1. Elsewhere (GSO)
As President Donald Trump’s new budget calls for the beginning of the end to the National Endowment for the Arts, we point out local institutions that have benefited from the NEA’s largesse, beginning with Elsewhere. The downtown Greensboro thrift store-turned museum is singular in mission and style: It is the artists themselves who rotate through, using the in-house collection to create works for the building and neighborhood. Elsewhere this year received $35,000 in support of its annual work Southern Constellations. Elsewhere has received NEA grants in amounts ranging from $15,000 to $40,000 in 2010 and from 2013 to 2017.

2. RiverRun International Film Festival (W-S)
RiverRun survives through a vast network of donations and small revenue streams that enable it to come to downtown Winston-Salem every spring. They got $10,000 just this year from the NEA to fund Challenge America, a film series at the festival with “corresponding community outreach activities,” according to NEA paperwork. This year’s slate of films is shaping up nicely.

3. Triad Stage (GSO/W-S)
The venerable theater company was not on the NEA’s grant list this year, but last year it was the beneficiary of $20,000 to support a play about the 1960 Woolworth Sit-In. Triad Stage got another $20,000 in 2013 for Radiunt Abundunt, Creative Director Preston Lane’s collaboration with songwriter Laurelyn Dossett, and diminishing amounts for Providence Gap ($15,000, 2010), Bloody Blackbeard ($10,000, 2008), Tobacco Road ($10,000, 2007) and Brother Wolf ($10,000, 2006). They’re at .

4. ArtsGreensboro (GSO)
Arts Greensboro and its predecessor the United Arts Council, charged with bringing some order to the city’s sprawling arts scene, got $20,000 from the NEA last year to help with the Van Dyke Performance Space and $25,000 in 2016 for its own Arts Innovation Grant Program. In 2014, they got $100,000 for the Fabric of Freedom Festival. And none of this includes the funds for the National Folk Festival, almost $1 million per year, that Arts Greensboro helped administer.

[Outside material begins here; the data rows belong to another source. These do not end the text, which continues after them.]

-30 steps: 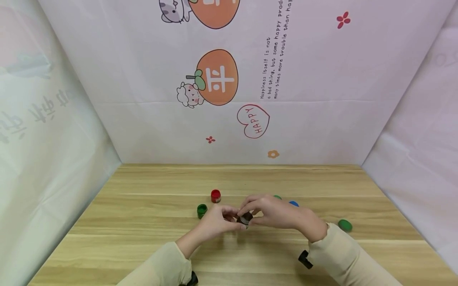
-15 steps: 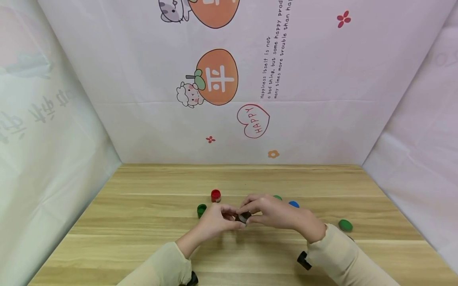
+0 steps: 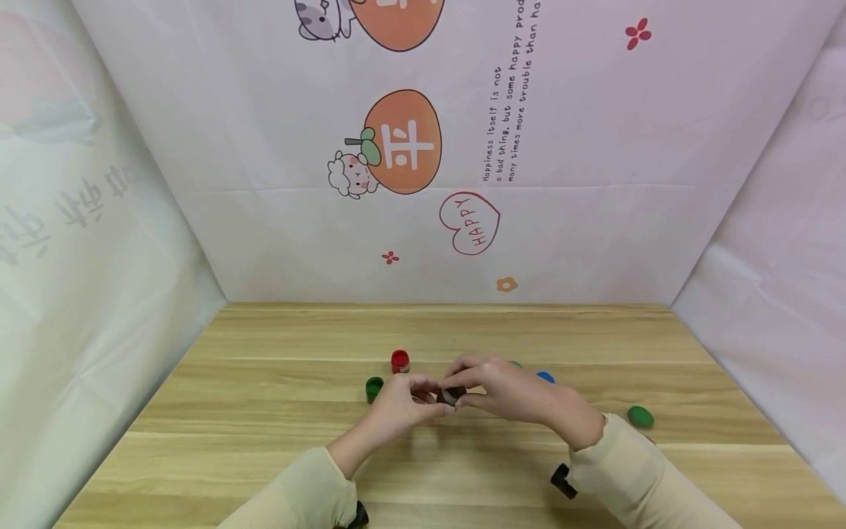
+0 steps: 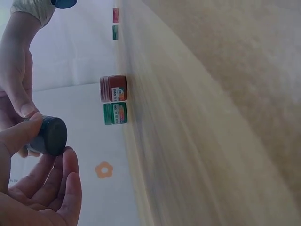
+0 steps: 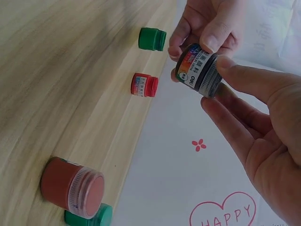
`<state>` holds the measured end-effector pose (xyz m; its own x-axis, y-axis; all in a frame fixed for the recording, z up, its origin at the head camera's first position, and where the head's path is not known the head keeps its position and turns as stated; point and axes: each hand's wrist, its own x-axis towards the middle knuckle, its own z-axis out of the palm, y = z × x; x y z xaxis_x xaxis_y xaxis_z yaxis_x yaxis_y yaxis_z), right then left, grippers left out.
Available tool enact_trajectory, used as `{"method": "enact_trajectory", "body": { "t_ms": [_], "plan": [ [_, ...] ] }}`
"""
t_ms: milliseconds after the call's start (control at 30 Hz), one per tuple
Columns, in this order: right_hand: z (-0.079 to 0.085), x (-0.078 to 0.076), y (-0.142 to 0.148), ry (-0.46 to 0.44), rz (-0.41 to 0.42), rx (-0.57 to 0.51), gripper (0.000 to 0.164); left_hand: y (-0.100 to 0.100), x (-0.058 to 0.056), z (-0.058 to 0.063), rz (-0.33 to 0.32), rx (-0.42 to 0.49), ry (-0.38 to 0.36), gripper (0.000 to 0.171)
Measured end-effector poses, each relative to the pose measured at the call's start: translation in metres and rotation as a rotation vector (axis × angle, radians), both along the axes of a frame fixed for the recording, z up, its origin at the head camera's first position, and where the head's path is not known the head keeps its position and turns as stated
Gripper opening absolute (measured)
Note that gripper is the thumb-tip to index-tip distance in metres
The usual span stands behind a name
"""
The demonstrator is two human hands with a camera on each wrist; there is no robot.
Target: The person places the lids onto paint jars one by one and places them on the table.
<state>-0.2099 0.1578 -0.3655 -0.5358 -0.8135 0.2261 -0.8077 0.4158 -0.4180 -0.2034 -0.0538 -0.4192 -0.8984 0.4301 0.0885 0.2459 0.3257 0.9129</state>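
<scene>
A small black paint jar (image 3: 452, 395) is held above the table between both hands. My left hand (image 3: 399, 408) grips the jar's dark base between thumb and fingers. On its other end, my right hand (image 3: 505, 389) pinches the clear ridged lid (image 5: 210, 84). In the right wrist view the jar lies tilted, its printed label (image 5: 195, 66) showing between the two hands. Beyond the left hand stand a red paint jar (image 3: 399, 361) and a green paint jar (image 3: 374, 389), both without lids. The left hand partly covers the green one in the head view.
A blue-topped item (image 3: 545, 376) and a green-topped one (image 3: 515, 364) sit behind the right hand, partly hidden. Another green-topped item (image 3: 640, 416) stands near the right sleeve. A lidded reddish jar (image 5: 66, 183) shows in the right wrist view. White printed sheeting (image 3: 562, 242) borders the table.
The black jar has risen slightly and changed its tilt between the hands. Both hands keep their hold and have barely moved.
</scene>
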Motion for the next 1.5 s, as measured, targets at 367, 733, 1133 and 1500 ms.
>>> {"method": "enact_trajectory", "body": {
  "t_ms": [367,733,1133,1500],
  "plan": [
    [0.013,0.004,0.004,0.033,0.024,-0.015,0.03,-0.003,-0.004,0.002,-0.055,0.009,-0.001,0.032],
    [0.014,0.005,0.01,0.047,0.019,-0.011,0.024,-0.015,-0.008,0.007,-0.013,0.031,0.018,0.03],
    [0.008,0.011,0.034,-0.065,-0.097,0.01,0.027,-0.048,-0.014,0.011,0.119,0.0,0.039,0.026],
    [0.002,0.015,0.067,-0.018,-0.192,0.03,0.026,-0.083,-0.018,-0.002,0.275,-0.08,0.029,0.031]
  ]
}}
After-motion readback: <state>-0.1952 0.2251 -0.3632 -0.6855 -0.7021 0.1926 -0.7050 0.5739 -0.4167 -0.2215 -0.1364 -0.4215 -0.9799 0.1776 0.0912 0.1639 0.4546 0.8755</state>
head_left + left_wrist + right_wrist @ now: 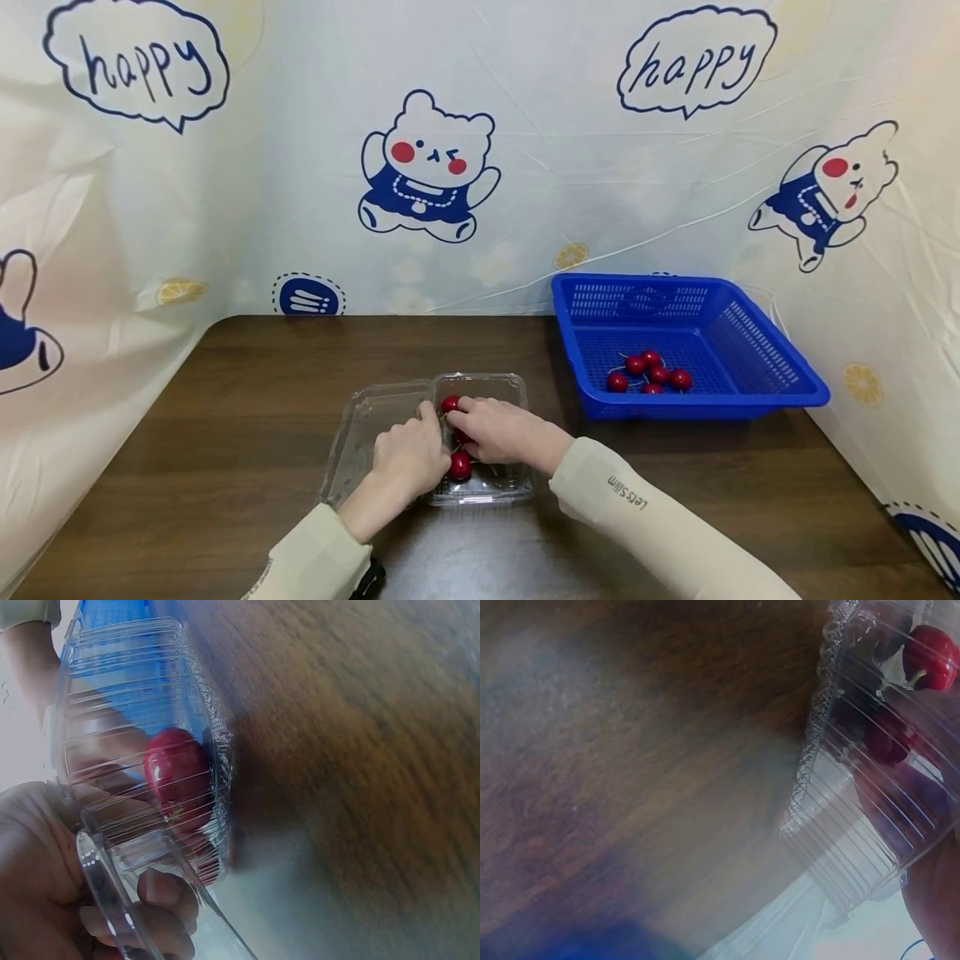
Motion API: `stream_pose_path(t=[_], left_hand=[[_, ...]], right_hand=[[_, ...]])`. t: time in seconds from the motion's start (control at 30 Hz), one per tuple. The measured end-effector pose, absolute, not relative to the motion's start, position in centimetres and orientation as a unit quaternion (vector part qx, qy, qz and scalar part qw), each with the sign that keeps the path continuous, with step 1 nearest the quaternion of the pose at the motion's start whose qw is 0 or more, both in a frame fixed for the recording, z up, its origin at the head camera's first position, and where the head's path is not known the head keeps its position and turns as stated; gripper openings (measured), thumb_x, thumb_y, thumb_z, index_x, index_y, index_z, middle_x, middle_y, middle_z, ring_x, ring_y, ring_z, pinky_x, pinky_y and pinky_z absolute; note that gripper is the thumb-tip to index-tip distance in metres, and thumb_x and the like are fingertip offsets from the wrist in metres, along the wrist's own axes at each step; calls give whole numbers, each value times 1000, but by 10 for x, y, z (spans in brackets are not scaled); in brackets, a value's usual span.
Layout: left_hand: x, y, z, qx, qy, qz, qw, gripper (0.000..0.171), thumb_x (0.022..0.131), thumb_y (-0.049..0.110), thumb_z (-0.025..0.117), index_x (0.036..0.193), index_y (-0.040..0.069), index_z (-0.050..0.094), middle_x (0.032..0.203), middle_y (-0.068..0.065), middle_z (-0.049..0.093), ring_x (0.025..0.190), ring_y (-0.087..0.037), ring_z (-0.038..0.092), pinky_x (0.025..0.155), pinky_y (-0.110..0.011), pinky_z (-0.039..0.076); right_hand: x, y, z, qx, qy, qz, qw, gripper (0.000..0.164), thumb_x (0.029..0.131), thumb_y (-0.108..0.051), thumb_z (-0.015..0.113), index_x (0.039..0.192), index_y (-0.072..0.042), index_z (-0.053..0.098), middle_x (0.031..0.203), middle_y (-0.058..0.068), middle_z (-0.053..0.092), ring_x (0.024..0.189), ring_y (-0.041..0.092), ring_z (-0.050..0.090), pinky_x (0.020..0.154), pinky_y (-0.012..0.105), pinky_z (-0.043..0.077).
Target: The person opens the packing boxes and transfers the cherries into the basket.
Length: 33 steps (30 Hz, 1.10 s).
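A clear plastic clamshell box [491,493] stands on the table with its lid [360,417] folded out to the left. My left hand [412,454] is at the hinge between lid and box; in the left wrist view its fingers [169,889] curl at the plastic edge. Reaching into the box from the right, my right hand [502,429] has its fingertips around a red cherry, partly hidden under them. One cherry [461,465] lies nearer the front and another cherry [450,404] towards the back. Through the ribbed wall, the right wrist view shows cherries [932,657] beside the fingers.
A blue plastic basket [697,400] stands at the back right, holding several stemmed cherries [657,374]. Around the box is the dark wooden table [225,467]. A printed cloth [525,208] with bears hangs behind and at both sides.
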<state>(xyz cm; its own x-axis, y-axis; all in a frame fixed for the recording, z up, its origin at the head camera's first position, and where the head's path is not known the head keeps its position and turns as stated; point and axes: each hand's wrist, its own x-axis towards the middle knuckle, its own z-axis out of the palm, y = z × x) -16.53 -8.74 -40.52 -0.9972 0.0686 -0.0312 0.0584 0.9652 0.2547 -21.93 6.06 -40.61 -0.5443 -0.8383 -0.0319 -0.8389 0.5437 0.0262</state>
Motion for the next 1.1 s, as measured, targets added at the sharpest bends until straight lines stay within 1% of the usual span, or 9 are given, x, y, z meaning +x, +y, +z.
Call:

5. Arts Council of Winston-Salem & Forsyth County (W-S)
The oldest arts organization of its kind got $200,000 in 2010 for the Creative Corridors project that is just now starting to bear fruit.

6. NC Black Repertory Theatre (W-S)
NC Black Rep got $50,000 in 2011, 2015 and 2017 to help support the biannual Black Theatre Festival in downtown Winston-Salem.

7. UNC School of the Arts (W-S)
UNCSA, the country’s best public conservatory, got two $15,000 grants in 2009, for a dance workshop and a chamber-music festival, and another $40,000 in 2006 for a 50th anniversary production of West Side Story.

8. Reynolda House (W-S)
Between 2007 and 2011, Reynolda House got $123,000 to create a digitized database of its collection.

9. Action Greensboro (GSO)
The young-professionals organization got $100,000 in 2010 to create murals under downtown railroad underpasses and other pieces of public art.

10. Eastern Music Festival (GSO)
Greensboro’s oldest music festival received $10,000 to $15,000 each year from 2009 to 2012 in support of its summer event.

12. North Carolina Theatre Conference (GSO)
The high school theater group got $10,000 in 2017 for its High School Theater Festival.

11. Others
Organizations that have received small grants since 2005 include Piedmont Opera, Green Mountain Chamber Music Festival, Wake Forest University, UNCG and the Greensboro Symphony Orchestra.